As described above, according to the present invention, a circuit for converting scanning lines using a vertical filter and performing time compression in the vertical direction is added,
Since the input to these circuits and the output from them can be changed with a switch, the high-visigon image can be either an image with both sides cut off or a full-screen image with both sides cut off.
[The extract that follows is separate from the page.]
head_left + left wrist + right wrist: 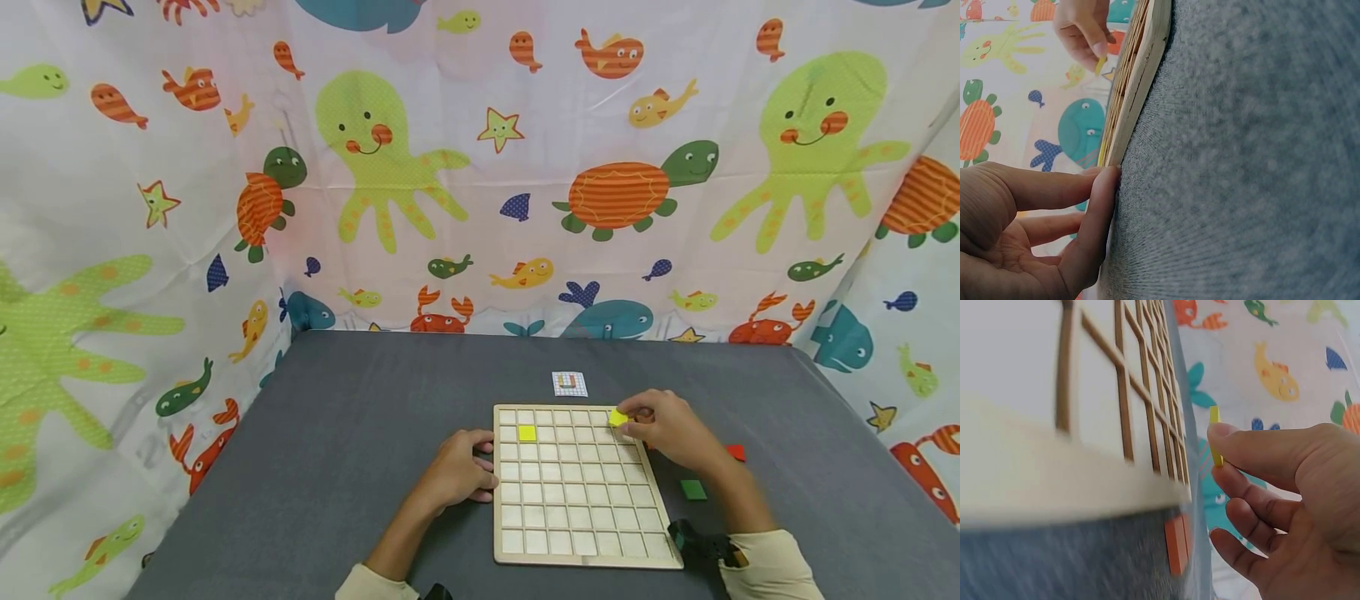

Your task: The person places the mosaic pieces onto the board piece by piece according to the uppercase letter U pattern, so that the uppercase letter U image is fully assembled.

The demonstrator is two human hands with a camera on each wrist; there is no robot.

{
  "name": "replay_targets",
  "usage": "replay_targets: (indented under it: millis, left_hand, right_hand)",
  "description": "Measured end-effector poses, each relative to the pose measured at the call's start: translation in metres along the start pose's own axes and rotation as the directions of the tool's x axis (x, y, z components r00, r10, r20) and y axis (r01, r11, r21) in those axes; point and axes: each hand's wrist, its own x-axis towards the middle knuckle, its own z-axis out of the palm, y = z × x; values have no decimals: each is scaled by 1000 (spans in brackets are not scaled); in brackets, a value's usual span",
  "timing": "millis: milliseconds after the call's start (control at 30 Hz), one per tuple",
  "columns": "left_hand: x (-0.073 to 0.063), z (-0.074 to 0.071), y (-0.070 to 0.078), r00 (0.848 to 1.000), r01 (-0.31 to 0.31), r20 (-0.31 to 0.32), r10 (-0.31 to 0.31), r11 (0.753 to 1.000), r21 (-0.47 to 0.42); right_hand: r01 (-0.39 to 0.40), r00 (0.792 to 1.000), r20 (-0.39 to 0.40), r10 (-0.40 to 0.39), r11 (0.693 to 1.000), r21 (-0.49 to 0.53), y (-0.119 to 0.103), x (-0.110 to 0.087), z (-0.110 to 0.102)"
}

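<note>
A wooden grid board (pixel 540 559) with pale square cells lies on the grey table. One yellow square tile (pixel 527 432) sits in a cell of its second row, near the left. My right hand (pixel 663 427) pinches another yellow tile (pixel 1215 440) between thumb and forefinger, above the board's far right corner; its other fingers curl loosely below. At the left edge of the board, my left hand (pixel 459 471) grips the rim with thumb and fingertips, close to the tabletop in the left wrist view.
Just beyond the board lies a small white card (pixel 570 384) with a U-shaped coloured pattern on a grid. Right of the board are a green tile (pixel 693 490) and red tiles (pixel 736 452), partly behind my right forearm. A sea-animal curtain (pixel 480 183) hangs behind the table.
</note>
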Motion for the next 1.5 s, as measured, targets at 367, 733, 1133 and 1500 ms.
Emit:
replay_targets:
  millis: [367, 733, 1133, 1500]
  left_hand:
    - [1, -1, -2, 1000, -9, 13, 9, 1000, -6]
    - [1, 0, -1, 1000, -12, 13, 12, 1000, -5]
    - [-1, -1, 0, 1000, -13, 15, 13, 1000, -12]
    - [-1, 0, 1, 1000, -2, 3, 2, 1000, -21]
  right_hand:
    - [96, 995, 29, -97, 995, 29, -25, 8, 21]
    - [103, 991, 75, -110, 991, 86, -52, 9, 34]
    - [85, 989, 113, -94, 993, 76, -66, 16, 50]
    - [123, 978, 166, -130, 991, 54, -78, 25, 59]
It is effective in monitoring the

[Brief Description of the Drawings] Fig. 1 is a block diagram showing a television system converter according to an embodiment of the present invention, Fig. 2 is a block diagram showing a conventional television system converter, Figs. The figure is a diagram explaining the operation of FIG. 1. 6 is a 1125-1050 scanning line conversion circuit, 7 is a Y signal field interpolation, 525 line interlace conversion circuit, 8 is a C signal time axis expansion (TCI decoding), field interpolation circuit, and 15 is a third Input terminal, 4 is the first PL
L circuit, 5 and 16 are the second. Third (two sets) of PLL circuits, 17 is a PLL selection circuit, l8 is an output selection circuit (selector), 19 is a 525-350 scanning line conversion circuit, 20
2 is a speed conversion memory circuit (time axis compression circuit), and 21 is a blanking insertion circuit. Note that the same reference numerals in the figures indicate the same or corresponding parts.

Claims (1)

[Claims] (1) Means for converting 1125 scanning lines of the MUSE signal into 1050 lines, Means for performing intra-field interpolation processing on the above-mentioned scanning line-converted luminance signal, and Means for interlacing 525 lines of this luminance signal. Then, time axis expansion is performed on the above scanning line converted color difference signal, and R
- Means for outputting Y and B-Y color difference signals; Means for performing intra-field interpolation processing on these two color difference signals; Means for interlacing 525 lines of this color difference signal; Supplying clocks to each of the above parts. M
A television format converter that converts a USE signal to an NTSC signal includes two sets of PLL circuits that reproduce different clocks from each other, a PLL selection circuit that switches the clocks reproduced from these two sets of PLL circuits, and the above-mentioned interlace conversion. 525 scanning lines per frame were used for the luminance and chrominance signals, and 35
a scanning line conversion circuit for converting to 0 scanning lines; a time axis compression circuit for vertically compressing the output of the scanning line conversion circuit in the time axis; and a circuit for adding blanking to the output of the time axis compression circuit. , The video whose aspect ratio has been correctly converted that is output from the above-mentioned scanning line conversion circuit, time axis compression circuit, and blanking addition circuit, and the high-definition video input to these circuits with both ends cut off, are processed by the above-mentioned PLL circuit. A television system converter characterized by comprising an output selection circuit that selects in accordance with the selection.